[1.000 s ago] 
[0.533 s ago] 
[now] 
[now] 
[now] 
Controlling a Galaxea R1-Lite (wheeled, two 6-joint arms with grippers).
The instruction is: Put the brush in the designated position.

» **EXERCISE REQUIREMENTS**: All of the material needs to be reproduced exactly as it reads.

» **FINISHED TASK**:
[1.000 s ago] 
[0.533 s ago] 
[now] 
[now] 
[now] 
Controlling a Galaxea R1-Lite (wheeled, two 6-joint arms with grippers).
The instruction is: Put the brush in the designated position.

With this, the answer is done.